A second fact in relation to my wife before I go on to my own relationship. I guess because she got emotional, my wife neglected to mention Rabbi Kramer delivered the eulogy at my mother-in-law’s funeral. That was at my wife’s request and possibly at my mother in law’s also because my mother-in-law knew that she was passing away. And I believe that he said Kaddish for her as well.

Now as far as I’m concerned, apart from the dancing incident, my own connections with Rabbi Kramer are the following: He was hospitalized somewhere between the beginning of 1989 and summer of 1991, at the same time as my mother was hospitalized. They were both on the same floor in the Jewish General Hospital. Knowing him, I would stop in to say hello when I would come in to visit my mother and he would come to visit my mother sometimes when I wasn’t there.

My mother spent 3 years in an acute care hospital which is very rare. She was ill and it was a condition which couldn’t be stabilized or wasn’t stabilized for that length of time. I once asked Rabbi Kramer, because she was seriously ill but no longer acutely ill, so I asked him if it was still appropriate to say tehillim for her because normally you say tehillim for acutely ill people. And he said, he thought about it for a moment, and then he answered me, it certainly can’t do any harm. And that’s when I started saying tehillim, first for my mother, then for a child of ours who became seriously ill. Over the years it has been known that I say tehillim for all kinds of people that are seriously ill – relatives, friends, acquaintances, sometimes even strangers, who I think it would be helpful to say tehillim for. That is something that I picked up from Rabbi Kramer.

My wife neglected to mention, although she herself is not Lubavitch, she is of Lubavich descent on her father’s side. And if not for the Russian Revolution and the fact that her father and siblings had had to run away from the Bolsheviks to China, her father would probably have remained Lubavitch but there was no yeshiva, no set up for Lubavitch Chassidim in Shanghai. Her oldest uncle, was already grown up and married and he has remained Lubavitch as has his family.

Anyway, to return to my own connection with Rabbi Kramer. When my own mother died, Chanukah time 1993, he came to my mother’s shiva, which I thought was very kind of him, and I asked him and he agreed to also say kaddish for my mother as well as myself doing so, because I was travelling a great deal and I was afraid there would be times when I would not be able to. And he agreed. And I asked him because he had known my mother from their stay together in the hospital. I would run into him at occasion at various simchas in Montreal. I think that really sums up my connection with Rabbi Kramer.
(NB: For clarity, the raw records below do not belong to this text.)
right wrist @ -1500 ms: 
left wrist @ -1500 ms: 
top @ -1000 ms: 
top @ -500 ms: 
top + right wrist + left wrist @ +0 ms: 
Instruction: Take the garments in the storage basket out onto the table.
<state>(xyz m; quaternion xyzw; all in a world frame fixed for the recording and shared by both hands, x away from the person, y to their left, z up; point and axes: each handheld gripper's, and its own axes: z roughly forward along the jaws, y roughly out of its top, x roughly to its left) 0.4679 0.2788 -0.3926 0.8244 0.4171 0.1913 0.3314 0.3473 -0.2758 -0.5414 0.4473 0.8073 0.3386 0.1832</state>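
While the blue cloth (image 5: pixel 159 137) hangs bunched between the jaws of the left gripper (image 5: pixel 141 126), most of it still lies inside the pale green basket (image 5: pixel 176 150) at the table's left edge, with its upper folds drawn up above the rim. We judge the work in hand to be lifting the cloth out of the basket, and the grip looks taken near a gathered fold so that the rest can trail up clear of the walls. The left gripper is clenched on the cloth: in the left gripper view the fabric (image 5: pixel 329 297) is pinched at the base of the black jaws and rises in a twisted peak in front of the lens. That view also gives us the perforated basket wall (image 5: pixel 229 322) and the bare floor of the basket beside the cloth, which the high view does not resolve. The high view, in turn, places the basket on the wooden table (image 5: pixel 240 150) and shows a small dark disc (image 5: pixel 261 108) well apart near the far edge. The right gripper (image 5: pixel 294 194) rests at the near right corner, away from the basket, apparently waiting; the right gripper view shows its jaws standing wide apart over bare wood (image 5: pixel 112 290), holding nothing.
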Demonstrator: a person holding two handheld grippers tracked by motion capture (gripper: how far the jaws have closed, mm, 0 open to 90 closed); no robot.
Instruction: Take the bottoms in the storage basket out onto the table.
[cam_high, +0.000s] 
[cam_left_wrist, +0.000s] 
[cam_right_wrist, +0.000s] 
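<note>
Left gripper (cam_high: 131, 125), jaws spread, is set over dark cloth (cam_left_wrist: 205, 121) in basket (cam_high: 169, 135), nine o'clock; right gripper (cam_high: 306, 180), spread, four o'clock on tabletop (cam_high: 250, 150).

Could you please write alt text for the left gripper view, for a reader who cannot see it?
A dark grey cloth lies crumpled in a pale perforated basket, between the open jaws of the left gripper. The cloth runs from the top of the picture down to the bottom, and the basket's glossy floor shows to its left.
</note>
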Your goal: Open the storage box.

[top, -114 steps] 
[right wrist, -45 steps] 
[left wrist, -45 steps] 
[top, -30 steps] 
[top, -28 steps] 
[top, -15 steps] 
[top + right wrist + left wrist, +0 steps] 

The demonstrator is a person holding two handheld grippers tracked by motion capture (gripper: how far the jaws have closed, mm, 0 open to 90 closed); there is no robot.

I recall that Rabbi Kramer loved to participate in the simchas. He loved to dance with the other men. I think it was very meaningful for him to engender happiness at a Simcha. I also remember seeing him over the years at many many shivas, where he would come – not only by in-laws and my mother’s but other shivas I happened to attend. He would often give the little talk about the deceased, the sort of drasha that people give at shivas.

I certainly would agree with the way my wife described Rabbi Kramer. I would also add that I think he was a very broad minded and tolerant person. Tolerant of people who were not other Chassidim like himself, but whose lifestyles were very different and whose ways were very different and I think that’s a very great quality because people all too often are only tolerant of people like they are, like themselves.

We can all learn from this -to be broadminded. The same lesson. And as my wife has said about him, to listen to others and not pass judgement quickly.

I think that all his children and grandchildren should be very proud to have him as father and a grandfather. I remember once meeting Rabbi and Mrs. Kramer at LaGuardia airport it was Erev Shabbos or Erev Yom Tov and they were picked up immediately but we were nervous because those that came to pick us up were unfortunately delayed.

I know Rabbi Kramer helped a lot of people. I do know that he was a great comfort to a family that we were close to, also not Lubavitch, a family who went through a very lengthy period of difficulty and tragedy. And I know that the couple who are contemporaries of ours, went to him very often and he was able to help them get through this difficult period.